# Discussion 1

### Due Saturday April 3, 11:59 PM

**Discussions will be due by the end of the day on Saturday**

* Lecture Review: models and the data science life-cycle.
* Overview: How to work on homework.
* Tutorial: `numpy` review and an example HW problem.

---

## Lecture Review

The terminology of modeling:
* A **data generating process (DGP)** is the real-world phenomenon under consideration.
* The **true (probability) model** is a mathematical representation of the random phenomenon that generates any representative observations.
* The **observations** are data representing the data generating process.
* A **(fit) statistical model** of the data is the best approximation of the data generating process under the probability model.

The data science life-cycle:
* Researching domain
* Questions and hypotheses
* Finding and cleaning data
* Data modeling
* Predictions and Inference
* Decisions

Where does each term describing the modeling process fit into the data science life-cycle?

Researching domain tells us what we care about and how relevant data is generated, allowing us to formulate questions and hypotheses as well as identify and clean data sets. Questions and hypotheses can lead to us finding and cleaning even more data, as this is the step where we narrow the scope of what we want to know, the problem we're looking to solve, and the metrics we will use for measuring. Finding and cleaning the data tells us what data exists and whether or not we need to collect our own data, but it also helps us understand how well data sets represent the domain we're interested in. Next, we can proceed to data modeling, where we identify biases or anomalies in the data, simplify the data for use in predictions and inference, and use data-informed assumptions to draw conclusions. Lastly, we use these models to tell stories and answer our questions by predicting and inferring.

**Example:** Suppose you want to predict the outcome of the next presidential election.
1. What is the DGP?
2. What observations might you collect? Are they representative of the DGP?
3. What measurements do you care about? (i.e. what do your observations look like?)
4. What is the probability model? what statistical model might you use?
5. How might you assess the quality of your fit model?

1. We're considering the outcome of the next presidential election, or in other words, which candidate is most likely going to win the most electoral votes. The population we're seeking to sample from would be the US electorate.
2. Observations we can gather include poll information on the general public's political affiliation on a state-by-state level by aggregating from public online polls. Census data might also be useful to predict election results if we're interested in using demographic information as proxy measures or if we want to conduct PCA to predict political ideology.
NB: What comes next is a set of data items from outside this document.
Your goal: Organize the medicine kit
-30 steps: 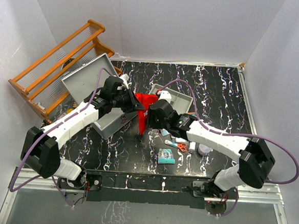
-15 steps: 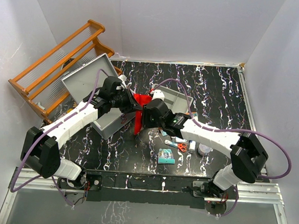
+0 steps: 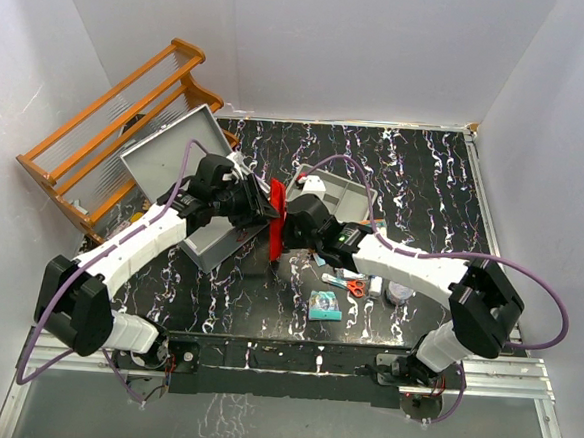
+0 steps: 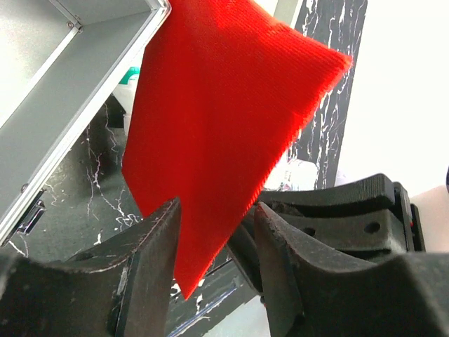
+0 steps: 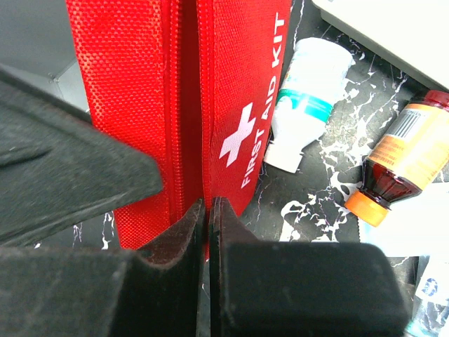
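Note:
The medicine kit (image 3: pixel 199 235) is a grey metal case lying open left of centre, its lid (image 3: pixel 164 152) raised; its wall (image 4: pixel 70 98) fills the top left of the left wrist view. A red fabric pouch (image 3: pixel 275 218) marked FIRST AID KIT (image 5: pixel 242 84) hangs upright and edge-on beside the case. My right gripper (image 5: pixel 208 205) is shut on the pouch's lower edge by the zip seam, meeting it from the right (image 3: pixel 285 231). My left gripper (image 4: pixel 217 207) is open, with a corner of the pouch (image 4: pixel 224 105) loose between its fingers.
A shallow grey tray (image 3: pixel 352 191) sits behind the right arm. On the black marbled table lie a white bottle (image 5: pixel 305 98), a brown bottle with an orange cap (image 5: pixel 401 163), red-handled scissors (image 3: pixel 354 283), a teal packet (image 3: pixel 324 304) and a tape roll (image 3: pixel 399 292). A wooden rack (image 3: pixel 108 126) stands far left.
My left gripper has opened off the pouch while my right gripper has closed on its lower edge. The pouch has turned more upright and edge-on.

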`<act>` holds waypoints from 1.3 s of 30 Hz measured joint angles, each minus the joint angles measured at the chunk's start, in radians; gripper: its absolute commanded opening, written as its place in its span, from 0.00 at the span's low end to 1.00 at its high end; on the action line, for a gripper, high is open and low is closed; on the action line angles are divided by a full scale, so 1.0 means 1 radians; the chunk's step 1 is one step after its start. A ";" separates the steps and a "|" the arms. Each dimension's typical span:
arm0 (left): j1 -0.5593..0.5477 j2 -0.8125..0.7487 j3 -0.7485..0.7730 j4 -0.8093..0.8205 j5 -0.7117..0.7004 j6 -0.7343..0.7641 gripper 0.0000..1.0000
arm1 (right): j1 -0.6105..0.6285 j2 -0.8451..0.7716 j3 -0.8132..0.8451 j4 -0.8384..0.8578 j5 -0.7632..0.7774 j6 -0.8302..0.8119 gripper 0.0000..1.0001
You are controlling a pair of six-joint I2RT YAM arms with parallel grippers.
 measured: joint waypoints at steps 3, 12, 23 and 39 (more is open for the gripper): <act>0.000 -0.019 -0.014 -0.001 0.000 0.019 0.40 | 0.000 -0.002 -0.007 -0.003 0.010 0.019 0.00; 0.000 0.006 -0.015 -0.003 0.011 0.089 0.15 | 0.000 -0.019 -0.007 -0.004 -0.036 0.039 0.00; 0.000 0.013 0.032 -0.116 -0.047 0.191 0.00 | 0.002 -0.040 0.008 -0.221 0.105 0.217 0.02; 0.000 0.013 0.113 -0.328 0.016 0.304 0.00 | 0.002 -0.066 0.034 -0.303 0.072 0.220 0.52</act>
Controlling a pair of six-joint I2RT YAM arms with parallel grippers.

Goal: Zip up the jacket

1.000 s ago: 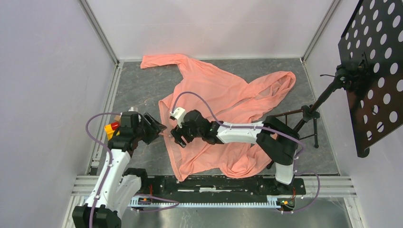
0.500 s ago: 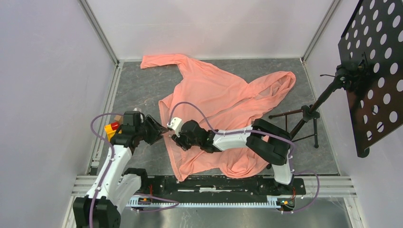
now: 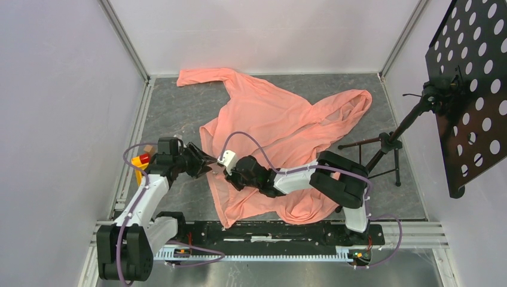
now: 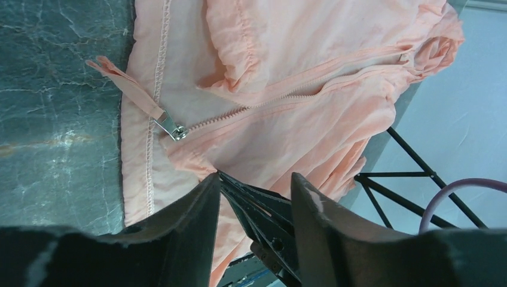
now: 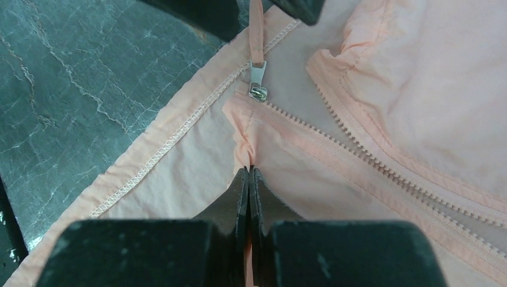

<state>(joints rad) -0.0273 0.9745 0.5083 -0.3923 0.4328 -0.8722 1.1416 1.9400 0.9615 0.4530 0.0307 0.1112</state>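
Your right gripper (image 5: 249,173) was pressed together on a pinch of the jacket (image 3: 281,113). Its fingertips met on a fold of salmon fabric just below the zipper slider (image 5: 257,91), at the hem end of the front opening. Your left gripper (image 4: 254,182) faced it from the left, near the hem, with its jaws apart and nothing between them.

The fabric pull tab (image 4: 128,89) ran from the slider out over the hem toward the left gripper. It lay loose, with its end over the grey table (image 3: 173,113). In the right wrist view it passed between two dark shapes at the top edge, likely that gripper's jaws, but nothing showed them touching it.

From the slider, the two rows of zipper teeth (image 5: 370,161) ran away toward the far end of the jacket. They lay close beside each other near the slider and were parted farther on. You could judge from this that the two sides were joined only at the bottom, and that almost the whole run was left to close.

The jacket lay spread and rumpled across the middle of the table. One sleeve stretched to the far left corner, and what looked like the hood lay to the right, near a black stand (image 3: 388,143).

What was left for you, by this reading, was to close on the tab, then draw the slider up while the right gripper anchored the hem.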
Both of these are very representative of the DGP.
3. Each observation would represent either a household or individual, depending on whether it's information gathered from a poll on the individual level or household information gathered from the census.
4. We might want to rely on traditional election forecasting models that use time-series data, demographic, or biographical data. Alternatively, we can use artificial neural networks and support vector regression models based on a select few datapoints from aggregating poll data.
5. We would test it on poll data from previous elections  and run many iterations comparing predicted results against actual results.

**Example**: Suppose we want to understand the pay disparity between men and women among city of SD employees.
1. What is the DGP?
2. Does the dataset in lecture adequately represent the DGP?
3. What is the probability model?
4. Address the questions above with the applicability to other years and cities?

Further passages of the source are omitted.